**** INFORMATION ****

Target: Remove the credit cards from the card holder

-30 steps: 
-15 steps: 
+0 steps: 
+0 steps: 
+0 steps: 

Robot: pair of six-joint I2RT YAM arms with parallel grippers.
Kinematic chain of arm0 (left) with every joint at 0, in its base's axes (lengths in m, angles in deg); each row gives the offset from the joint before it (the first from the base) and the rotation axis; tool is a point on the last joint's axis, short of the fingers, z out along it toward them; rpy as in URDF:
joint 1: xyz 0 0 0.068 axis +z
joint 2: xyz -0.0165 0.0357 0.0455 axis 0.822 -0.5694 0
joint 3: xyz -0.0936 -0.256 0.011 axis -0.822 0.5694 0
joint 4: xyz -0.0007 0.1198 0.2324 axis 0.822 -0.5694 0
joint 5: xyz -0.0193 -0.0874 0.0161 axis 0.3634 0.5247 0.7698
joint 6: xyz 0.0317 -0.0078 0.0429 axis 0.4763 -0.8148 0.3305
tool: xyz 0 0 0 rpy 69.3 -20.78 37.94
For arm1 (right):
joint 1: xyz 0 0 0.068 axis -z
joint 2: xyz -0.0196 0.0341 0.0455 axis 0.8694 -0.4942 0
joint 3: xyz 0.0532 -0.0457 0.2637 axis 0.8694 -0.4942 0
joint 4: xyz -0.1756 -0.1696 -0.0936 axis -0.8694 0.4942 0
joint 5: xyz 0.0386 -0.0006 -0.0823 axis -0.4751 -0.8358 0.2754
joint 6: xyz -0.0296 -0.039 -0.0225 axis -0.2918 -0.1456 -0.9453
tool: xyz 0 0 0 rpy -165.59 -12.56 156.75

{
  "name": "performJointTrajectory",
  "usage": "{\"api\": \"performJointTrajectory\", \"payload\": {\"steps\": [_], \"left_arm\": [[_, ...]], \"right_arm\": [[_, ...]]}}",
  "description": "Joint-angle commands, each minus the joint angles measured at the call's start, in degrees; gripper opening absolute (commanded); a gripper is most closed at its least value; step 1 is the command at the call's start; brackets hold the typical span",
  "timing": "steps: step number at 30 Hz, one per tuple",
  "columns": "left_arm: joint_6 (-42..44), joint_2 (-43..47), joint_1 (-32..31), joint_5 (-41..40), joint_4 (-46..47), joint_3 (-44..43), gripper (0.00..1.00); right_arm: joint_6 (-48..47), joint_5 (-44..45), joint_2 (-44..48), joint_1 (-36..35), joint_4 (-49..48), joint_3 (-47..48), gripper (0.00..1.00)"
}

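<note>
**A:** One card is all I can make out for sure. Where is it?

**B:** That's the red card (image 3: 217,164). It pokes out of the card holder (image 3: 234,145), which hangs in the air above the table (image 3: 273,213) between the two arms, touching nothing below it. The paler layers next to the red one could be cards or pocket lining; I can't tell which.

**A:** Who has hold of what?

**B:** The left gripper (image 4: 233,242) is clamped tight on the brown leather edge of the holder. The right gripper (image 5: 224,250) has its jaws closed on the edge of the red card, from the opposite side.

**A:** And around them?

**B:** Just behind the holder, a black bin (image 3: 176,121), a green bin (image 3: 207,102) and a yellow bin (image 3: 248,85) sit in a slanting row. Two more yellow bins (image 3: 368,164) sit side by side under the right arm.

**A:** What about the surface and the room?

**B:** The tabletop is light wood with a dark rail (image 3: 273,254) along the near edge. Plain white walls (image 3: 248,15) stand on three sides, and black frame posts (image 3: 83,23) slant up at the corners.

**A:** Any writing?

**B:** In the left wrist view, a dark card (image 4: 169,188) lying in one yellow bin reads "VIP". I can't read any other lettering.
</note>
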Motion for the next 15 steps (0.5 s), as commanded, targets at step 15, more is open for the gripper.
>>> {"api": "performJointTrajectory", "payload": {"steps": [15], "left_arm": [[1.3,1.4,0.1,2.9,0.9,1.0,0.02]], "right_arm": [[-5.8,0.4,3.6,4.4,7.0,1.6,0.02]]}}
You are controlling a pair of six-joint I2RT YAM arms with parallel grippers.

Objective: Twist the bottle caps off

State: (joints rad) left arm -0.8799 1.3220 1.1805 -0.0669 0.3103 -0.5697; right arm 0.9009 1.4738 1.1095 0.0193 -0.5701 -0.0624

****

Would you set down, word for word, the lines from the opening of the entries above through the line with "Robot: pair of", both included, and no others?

→ **RESULT OF THIS TASK**
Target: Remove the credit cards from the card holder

-30 steps: 
-15 steps: 
+0 steps: 
+0 steps: 
+0 steps: 

Robot: pair of six-joint I2RT YAM arms with parallel grippers.

Nothing further is needed for this exercise.